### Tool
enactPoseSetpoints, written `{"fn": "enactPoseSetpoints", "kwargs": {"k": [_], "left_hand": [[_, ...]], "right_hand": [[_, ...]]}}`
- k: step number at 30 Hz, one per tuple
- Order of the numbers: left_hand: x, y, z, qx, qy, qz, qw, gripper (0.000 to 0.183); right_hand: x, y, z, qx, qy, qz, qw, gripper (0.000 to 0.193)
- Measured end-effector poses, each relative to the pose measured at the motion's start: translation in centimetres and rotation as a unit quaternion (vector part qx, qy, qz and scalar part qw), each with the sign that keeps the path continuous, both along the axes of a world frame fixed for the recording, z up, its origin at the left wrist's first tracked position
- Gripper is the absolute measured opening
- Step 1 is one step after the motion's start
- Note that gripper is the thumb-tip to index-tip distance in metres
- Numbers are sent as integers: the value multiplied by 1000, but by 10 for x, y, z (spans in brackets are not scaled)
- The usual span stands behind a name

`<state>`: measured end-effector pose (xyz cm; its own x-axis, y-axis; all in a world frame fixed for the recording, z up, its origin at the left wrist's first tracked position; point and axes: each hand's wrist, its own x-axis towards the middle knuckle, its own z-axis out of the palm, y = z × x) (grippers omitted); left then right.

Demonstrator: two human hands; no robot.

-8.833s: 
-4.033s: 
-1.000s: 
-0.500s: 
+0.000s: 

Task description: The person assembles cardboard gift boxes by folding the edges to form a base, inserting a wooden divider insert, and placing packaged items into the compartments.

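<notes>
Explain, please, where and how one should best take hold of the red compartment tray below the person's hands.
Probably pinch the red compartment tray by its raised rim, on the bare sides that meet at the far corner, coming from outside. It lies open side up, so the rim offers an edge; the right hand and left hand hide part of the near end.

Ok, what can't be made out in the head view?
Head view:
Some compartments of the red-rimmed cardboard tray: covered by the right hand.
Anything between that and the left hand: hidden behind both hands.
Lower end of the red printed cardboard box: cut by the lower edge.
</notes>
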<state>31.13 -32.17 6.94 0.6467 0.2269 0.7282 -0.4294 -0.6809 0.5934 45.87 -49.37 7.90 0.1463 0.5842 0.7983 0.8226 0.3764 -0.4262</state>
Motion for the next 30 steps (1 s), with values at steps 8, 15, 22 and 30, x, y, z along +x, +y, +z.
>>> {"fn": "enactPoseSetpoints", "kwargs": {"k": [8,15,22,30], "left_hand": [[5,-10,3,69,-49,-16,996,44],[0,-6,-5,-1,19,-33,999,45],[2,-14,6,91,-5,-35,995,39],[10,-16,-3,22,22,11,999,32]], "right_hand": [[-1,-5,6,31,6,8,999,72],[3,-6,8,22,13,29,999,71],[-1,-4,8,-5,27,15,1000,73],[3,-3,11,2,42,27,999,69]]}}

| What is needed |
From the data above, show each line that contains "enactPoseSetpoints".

| Expected answer |
enactPoseSetpoints, written `{"fn": "enactPoseSetpoints", "kwargs": {"k": [_], "left_hand": [[_, ...]], "right_hand": [[_, ...]]}}`
>>> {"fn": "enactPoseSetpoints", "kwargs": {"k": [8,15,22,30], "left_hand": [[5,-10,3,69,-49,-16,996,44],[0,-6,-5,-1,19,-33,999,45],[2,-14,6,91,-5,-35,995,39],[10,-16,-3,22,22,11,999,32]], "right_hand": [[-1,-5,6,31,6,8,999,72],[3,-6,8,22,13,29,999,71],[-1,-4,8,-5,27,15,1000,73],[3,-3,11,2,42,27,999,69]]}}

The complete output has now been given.